Like any good servile father I do as I’m bid; vainly try and restrict how many segments are crammed in his mouth at once and then watch in amazement as Granny’s request for Tom to ‘put the peel in the bin’ is followed to the letter.
The Cochlear Implant Team and our Teacher for the Deaf have all, in the gentlest and kindest of manners, encouraged us to round our expectations down.
‘These things take time’
‘He needs to get used to the new sounds’
Tom doesn’t appear to agree. Just as he’s taken to running and trying to jump while his balance is still off (he corners like a drunk – imagine one wrist tied to a tent peg and trying to run away in a Laurel and Hardy style), Tom has decided to carry on talking. As far as his expressive language goes, he’s picking up three or four new words a day while his receptive language is developing too as the bin and daddy examples show. The implant is working – it’s allowing Tom the access to sound he needs to do what all toddlers his age are capable of; the phenomenal, sponge-like acquisition of language.
So we’ve had a bit of a flyer out of the blocks. Tom started from a really strong position; he had a fairly large vocabulary for a child his age when he was deafened, the period of silence was relatively short at three months and he kept using most of his words throughout that period. On top of that, after periods of helplessness and waiting, we finally had a concrete way of helping and so sought out the best advice we could.
Answering ‘Nottingham’ to the ‘where did you get your implant done?’ to most people in our new Cochlear World and the response, sometimes tinged with a little envy, is invariably positive. They’ve been implanting children longer than anyone else in the country and have done more than anyone else. Read the research papers and the same Nottingham-based names crop up over and again. These are guys with an enviable reputation and we struggle to fault the care we’ve had. That praise extends through to our marvellous Teacher for the Deaf, Tanya Sorrenti.
For us though, the softly, softly approach to therapeutic aftercare didn’t feel like enough.
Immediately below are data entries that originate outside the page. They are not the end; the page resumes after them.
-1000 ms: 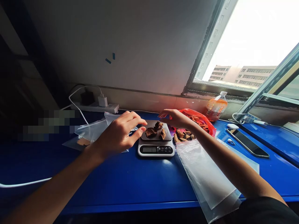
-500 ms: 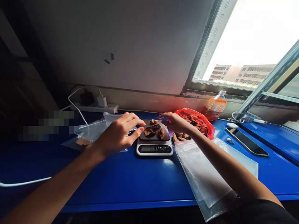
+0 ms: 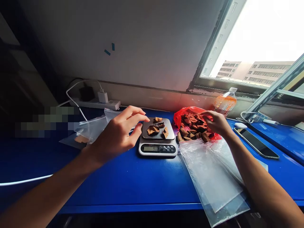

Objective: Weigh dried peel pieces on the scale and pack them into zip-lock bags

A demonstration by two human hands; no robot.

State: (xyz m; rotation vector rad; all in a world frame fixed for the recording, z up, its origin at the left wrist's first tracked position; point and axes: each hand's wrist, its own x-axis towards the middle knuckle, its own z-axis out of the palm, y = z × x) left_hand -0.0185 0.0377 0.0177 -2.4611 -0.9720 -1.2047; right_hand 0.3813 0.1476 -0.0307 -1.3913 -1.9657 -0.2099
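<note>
A small digital kitchen scale [image 3: 158,149] stands on the blue table, its display lit. Several curled brown dried slices [image 3: 153,130] lie apart on its metal plate. My left hand [image 3: 123,128] hovers at the scale's left edge, fingers and thumb apart, holding nothing. To the right, an open red plastic bag [image 3: 178,117] holds many more dried slices [image 3: 193,123]. Over that bag's right side is my right hand [image 3: 217,122], fingers stretched loosely with nothing visible in them. Clear zip bags [image 3: 213,174] lie flat below the red bag, reaching past the table's front edge.
More clear bags [image 3: 95,125] lie left of the scale, with a power strip [image 3: 111,104] and white charger [image 3: 103,96] behind. An orange drink bottle [image 3: 225,103] stands by the window. At right are a phone [image 3: 256,142] and a white earbud case [image 3: 240,125].
My right hand has moved right, from beside the scale plate to over the red bag. The scale's displayed number has changed. My left hand stays near the scale; the view has shifted slightly.
</note>
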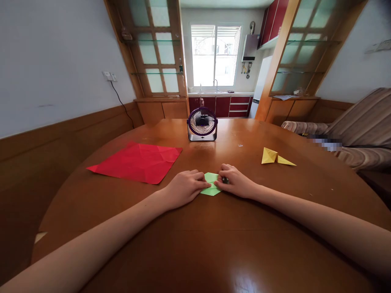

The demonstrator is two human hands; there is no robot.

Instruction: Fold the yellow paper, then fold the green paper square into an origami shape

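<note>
A small light-green folded paper [211,191] lies on the table between my two hands, with creases across its middle. My left hand [184,188] rests at its left edge, fingers curled and the thumb pressing on the paper. On the opposite edge, my right hand [238,182] has its fingers curled in, thumb and fingertips on the paper. A small dark patch shows within the curl of the right fingers; I cannot make out what it is. The hands cover both side edges of the paper.
A creased red paper sheet [140,162] lies to the left on the round wooden table [195,252]. A folded yellow paper piece [269,156] is at the right. Beyond my hands stands a small purple desk fan [202,123]. A striped armchair [360,122] stands at the right.
</note>
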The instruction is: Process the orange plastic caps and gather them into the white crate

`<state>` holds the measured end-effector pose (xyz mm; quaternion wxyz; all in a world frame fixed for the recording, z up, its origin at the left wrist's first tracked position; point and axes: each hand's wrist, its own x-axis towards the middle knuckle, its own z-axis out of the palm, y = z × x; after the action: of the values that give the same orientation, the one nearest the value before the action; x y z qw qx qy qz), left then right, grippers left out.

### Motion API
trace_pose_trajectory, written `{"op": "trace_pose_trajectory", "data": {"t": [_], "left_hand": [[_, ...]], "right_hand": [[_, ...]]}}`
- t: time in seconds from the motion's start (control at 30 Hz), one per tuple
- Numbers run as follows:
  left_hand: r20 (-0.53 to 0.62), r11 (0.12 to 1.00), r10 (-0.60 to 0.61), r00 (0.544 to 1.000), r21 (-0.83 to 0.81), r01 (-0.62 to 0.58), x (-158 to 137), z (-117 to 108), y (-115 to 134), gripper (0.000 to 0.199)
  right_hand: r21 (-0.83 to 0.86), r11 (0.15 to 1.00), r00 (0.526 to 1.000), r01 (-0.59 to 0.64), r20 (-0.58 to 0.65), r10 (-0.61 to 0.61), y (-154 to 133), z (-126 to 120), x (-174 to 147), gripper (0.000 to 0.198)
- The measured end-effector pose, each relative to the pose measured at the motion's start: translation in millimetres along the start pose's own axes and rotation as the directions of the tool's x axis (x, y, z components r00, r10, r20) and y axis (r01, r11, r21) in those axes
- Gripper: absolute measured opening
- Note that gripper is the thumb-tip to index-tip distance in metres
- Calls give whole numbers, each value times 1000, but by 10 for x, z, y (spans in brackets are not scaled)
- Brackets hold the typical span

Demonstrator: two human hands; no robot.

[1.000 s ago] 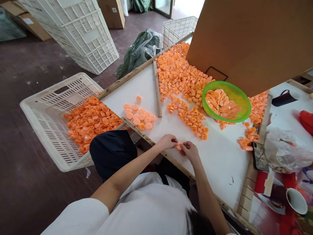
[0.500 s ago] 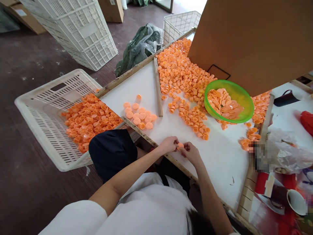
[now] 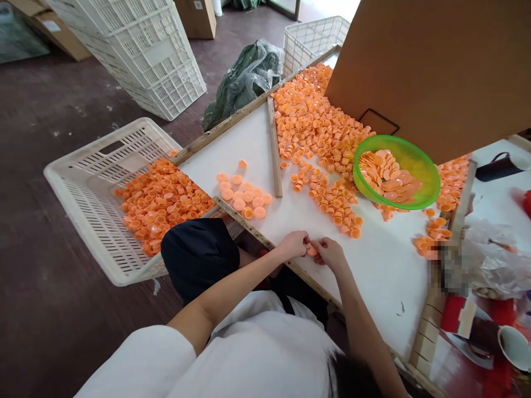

A simple message from my teaching days loitered in my mind:
‘High expectations, high achievement’
Tom was born to talk. To watch him enthusiastically take up signing provided further proof. We had to give Tom the very best and expect great things. We hunted around for inspiration and discovered the John Tracy Clinic. Based in LA, the clinic offers free correspondence courses to the families of deafened children. These explain and offer methods of helping children develop language and monitoring their progress. The first lesson arrived last week and it looks good; it offers a structure and, more importantly, a brand of undiluted enthusiasm that the Americans do so much better than us.
This week also brought our first session with Jacqueline Stokes of AV UK. Based near Oxford, Jacqueline and her team are pioneers of auditory verbal therapy in the UK; an approach to teaching deaf children the skills they need to listen and acquire language. Based on one session and a viewing of its video recording, I believe Jacqueline may be on to something. I have never been told off that much in 20 years but to see the attentiveness in Tom’s face and to witness the results as we’ve followed her techniques – what’s dignity for anyway?
The implant has thrown him back into the noisy, chatty world and he loves it.